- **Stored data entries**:

-*-*-

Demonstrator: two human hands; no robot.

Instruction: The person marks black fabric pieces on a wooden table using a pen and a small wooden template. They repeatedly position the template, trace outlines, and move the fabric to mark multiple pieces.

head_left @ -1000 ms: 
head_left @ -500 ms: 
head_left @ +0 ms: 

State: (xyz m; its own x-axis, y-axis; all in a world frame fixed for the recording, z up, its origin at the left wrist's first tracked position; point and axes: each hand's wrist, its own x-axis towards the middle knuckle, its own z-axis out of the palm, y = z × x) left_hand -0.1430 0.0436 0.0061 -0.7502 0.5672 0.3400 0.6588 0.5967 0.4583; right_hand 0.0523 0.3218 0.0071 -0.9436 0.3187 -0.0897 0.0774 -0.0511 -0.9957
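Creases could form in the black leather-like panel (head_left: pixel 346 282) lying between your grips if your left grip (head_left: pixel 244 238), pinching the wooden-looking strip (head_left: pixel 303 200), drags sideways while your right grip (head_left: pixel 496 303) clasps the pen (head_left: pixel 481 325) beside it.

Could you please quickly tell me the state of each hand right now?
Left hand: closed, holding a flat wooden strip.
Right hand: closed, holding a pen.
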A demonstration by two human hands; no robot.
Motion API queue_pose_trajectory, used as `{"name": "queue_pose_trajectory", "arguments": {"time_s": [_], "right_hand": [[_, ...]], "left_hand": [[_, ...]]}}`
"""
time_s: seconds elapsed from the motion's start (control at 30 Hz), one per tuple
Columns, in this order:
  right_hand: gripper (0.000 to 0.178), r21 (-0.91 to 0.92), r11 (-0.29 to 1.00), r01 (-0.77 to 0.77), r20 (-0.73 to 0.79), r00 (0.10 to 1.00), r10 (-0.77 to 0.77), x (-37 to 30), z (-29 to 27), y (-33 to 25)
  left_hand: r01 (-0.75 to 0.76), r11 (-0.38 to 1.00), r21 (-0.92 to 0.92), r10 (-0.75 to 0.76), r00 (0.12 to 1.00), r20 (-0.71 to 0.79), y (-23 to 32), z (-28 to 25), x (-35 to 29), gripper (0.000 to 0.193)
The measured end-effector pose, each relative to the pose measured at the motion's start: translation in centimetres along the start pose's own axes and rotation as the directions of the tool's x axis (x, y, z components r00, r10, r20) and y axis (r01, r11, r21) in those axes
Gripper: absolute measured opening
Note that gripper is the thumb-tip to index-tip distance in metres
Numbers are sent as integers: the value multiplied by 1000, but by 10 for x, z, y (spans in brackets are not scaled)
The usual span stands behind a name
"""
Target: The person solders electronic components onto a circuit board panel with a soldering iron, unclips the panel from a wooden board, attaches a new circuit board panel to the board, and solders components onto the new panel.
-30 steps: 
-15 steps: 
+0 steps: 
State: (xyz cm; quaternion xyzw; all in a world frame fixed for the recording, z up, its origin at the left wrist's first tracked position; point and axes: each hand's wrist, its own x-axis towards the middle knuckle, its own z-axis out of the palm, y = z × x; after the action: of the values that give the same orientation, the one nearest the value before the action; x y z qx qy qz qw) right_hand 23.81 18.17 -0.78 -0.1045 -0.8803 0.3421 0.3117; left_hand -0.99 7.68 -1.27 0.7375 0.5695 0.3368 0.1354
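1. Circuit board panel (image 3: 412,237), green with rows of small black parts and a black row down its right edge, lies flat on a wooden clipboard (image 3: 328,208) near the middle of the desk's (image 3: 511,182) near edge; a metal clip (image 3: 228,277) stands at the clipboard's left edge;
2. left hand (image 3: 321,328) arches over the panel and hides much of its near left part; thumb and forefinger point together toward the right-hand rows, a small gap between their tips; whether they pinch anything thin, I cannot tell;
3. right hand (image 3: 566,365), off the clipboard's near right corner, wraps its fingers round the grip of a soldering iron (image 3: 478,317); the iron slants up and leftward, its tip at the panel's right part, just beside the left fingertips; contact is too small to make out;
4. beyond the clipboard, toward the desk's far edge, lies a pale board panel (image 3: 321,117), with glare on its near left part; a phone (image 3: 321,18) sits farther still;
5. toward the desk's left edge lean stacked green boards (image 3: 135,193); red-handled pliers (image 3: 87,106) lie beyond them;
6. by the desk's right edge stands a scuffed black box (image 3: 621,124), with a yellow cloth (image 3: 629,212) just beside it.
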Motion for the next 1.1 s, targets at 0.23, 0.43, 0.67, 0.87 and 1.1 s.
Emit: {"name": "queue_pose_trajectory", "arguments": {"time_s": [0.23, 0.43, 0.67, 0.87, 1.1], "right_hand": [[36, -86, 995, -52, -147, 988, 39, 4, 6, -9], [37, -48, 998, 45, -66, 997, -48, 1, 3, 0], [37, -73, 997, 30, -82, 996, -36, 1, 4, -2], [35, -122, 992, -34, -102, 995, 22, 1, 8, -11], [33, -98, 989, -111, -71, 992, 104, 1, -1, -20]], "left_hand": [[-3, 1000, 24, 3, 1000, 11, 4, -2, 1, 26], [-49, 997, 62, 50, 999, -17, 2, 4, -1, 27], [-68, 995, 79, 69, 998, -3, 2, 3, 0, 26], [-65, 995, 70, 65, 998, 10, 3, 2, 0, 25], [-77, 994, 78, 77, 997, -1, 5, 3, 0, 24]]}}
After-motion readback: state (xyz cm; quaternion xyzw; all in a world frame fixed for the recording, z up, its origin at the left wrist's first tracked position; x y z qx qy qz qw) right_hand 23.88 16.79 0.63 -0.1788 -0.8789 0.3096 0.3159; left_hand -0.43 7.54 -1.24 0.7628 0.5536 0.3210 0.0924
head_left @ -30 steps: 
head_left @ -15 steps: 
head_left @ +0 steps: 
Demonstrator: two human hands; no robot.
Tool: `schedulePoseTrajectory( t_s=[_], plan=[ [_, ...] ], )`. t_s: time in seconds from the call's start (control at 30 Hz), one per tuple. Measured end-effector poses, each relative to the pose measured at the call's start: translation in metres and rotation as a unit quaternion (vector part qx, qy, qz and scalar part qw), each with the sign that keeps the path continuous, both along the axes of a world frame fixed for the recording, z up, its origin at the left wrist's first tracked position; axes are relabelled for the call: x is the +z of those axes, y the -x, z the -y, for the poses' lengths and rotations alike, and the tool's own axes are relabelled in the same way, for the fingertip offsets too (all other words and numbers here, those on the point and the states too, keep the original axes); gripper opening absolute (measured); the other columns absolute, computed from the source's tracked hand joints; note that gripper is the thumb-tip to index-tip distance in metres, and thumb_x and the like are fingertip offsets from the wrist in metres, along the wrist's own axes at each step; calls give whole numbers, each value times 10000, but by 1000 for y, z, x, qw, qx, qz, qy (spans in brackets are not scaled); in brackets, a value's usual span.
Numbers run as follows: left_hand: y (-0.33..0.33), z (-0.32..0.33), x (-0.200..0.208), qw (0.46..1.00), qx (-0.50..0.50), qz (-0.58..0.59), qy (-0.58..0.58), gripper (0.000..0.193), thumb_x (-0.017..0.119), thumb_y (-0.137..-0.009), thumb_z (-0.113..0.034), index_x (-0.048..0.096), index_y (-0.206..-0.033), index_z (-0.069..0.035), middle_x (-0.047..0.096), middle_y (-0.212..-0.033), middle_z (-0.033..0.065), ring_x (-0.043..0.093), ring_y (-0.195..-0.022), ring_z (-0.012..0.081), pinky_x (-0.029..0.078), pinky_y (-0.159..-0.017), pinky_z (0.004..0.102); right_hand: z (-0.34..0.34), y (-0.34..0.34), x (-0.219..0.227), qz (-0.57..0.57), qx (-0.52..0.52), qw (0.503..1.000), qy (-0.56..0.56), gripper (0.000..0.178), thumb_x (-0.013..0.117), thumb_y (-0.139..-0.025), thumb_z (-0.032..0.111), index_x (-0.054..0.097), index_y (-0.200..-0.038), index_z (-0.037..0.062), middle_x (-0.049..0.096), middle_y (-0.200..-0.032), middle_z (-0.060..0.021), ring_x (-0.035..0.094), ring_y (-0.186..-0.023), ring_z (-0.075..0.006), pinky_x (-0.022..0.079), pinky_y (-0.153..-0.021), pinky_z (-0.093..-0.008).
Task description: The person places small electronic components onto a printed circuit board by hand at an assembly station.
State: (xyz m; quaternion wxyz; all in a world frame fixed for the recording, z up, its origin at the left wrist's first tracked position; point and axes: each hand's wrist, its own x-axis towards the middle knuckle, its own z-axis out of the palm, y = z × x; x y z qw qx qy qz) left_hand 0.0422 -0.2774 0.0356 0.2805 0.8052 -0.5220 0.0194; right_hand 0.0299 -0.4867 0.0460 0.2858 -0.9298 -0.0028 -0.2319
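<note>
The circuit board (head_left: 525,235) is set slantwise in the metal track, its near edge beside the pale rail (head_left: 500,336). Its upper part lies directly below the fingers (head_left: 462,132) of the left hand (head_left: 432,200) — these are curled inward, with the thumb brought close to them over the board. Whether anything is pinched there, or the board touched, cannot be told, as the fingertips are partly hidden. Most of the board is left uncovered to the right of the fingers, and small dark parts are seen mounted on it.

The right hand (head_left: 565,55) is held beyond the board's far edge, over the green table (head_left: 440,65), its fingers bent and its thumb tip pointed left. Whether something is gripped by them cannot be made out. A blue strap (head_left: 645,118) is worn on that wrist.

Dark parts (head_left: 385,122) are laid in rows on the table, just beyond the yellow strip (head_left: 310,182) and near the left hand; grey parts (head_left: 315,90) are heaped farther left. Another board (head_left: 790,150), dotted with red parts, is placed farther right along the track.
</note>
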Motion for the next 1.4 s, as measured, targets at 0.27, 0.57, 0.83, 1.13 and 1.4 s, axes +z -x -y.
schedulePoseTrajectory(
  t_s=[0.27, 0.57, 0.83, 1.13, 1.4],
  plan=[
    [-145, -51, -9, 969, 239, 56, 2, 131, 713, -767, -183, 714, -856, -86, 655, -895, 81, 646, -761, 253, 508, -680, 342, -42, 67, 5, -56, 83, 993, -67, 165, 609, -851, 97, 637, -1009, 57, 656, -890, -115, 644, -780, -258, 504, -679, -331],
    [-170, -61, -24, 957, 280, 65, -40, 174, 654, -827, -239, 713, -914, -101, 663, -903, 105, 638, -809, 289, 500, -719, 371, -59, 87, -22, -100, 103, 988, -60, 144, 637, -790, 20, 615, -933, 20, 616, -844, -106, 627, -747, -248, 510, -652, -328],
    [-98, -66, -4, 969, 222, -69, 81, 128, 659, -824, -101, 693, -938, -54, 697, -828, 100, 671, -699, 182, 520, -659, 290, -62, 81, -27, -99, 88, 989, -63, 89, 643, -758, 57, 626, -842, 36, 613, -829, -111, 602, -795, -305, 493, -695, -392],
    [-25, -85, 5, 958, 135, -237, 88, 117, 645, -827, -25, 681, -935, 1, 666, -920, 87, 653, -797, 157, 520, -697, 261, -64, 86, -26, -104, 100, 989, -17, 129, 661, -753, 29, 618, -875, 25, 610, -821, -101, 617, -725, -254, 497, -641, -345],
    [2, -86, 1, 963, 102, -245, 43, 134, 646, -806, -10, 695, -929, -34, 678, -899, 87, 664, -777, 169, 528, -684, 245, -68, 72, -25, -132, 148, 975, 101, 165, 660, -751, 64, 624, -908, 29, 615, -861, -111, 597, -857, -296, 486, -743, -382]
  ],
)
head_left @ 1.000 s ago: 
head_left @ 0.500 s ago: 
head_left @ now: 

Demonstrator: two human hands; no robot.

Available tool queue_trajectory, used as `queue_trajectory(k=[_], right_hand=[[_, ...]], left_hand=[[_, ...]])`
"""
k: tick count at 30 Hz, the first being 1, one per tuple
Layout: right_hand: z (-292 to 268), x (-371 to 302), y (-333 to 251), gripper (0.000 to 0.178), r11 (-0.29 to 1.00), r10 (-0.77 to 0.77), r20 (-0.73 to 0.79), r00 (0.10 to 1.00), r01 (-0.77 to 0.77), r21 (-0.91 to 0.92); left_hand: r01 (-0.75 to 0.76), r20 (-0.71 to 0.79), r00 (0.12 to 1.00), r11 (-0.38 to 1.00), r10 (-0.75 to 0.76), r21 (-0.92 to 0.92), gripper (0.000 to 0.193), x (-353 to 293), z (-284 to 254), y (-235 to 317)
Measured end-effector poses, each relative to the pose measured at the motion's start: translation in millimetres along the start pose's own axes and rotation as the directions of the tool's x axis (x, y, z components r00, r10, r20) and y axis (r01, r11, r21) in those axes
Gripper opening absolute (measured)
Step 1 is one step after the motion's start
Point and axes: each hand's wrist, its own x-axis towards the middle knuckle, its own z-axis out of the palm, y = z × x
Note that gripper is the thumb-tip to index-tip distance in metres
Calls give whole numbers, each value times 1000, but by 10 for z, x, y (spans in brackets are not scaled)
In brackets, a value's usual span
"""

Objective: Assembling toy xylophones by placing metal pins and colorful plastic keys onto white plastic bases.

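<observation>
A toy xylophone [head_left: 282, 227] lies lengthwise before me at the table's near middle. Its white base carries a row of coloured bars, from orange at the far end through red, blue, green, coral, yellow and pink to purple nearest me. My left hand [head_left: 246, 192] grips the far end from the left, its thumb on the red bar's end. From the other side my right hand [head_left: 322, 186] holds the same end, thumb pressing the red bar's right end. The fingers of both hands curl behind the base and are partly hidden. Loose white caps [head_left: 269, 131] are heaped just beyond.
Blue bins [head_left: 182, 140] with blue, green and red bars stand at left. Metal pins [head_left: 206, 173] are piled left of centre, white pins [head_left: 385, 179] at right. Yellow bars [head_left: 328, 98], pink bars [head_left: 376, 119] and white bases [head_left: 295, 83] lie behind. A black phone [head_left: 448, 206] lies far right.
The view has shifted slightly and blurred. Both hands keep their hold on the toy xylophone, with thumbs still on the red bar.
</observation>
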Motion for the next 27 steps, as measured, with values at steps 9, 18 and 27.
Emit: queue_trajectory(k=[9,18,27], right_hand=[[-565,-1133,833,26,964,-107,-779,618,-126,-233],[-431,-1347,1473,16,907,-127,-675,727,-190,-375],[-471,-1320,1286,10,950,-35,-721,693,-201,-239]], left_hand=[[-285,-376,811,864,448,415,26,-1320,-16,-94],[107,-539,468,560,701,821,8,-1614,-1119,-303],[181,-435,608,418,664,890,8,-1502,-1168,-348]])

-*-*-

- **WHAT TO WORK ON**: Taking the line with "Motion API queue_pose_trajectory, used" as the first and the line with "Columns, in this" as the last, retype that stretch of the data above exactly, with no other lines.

- **WRITTEN RESPONSE**:
Motion API queue_pose_trajectory, used as `{"name": "queue_pose_trajectory", "arguments": {"time_s": [_], "right_hand": [[_, ...]], "left_hand": [[_, ...]]}}`
"""
time_s: seconds elapsed from the motion's start (control at 30 Hz), one per tuple
Columns, in this order:

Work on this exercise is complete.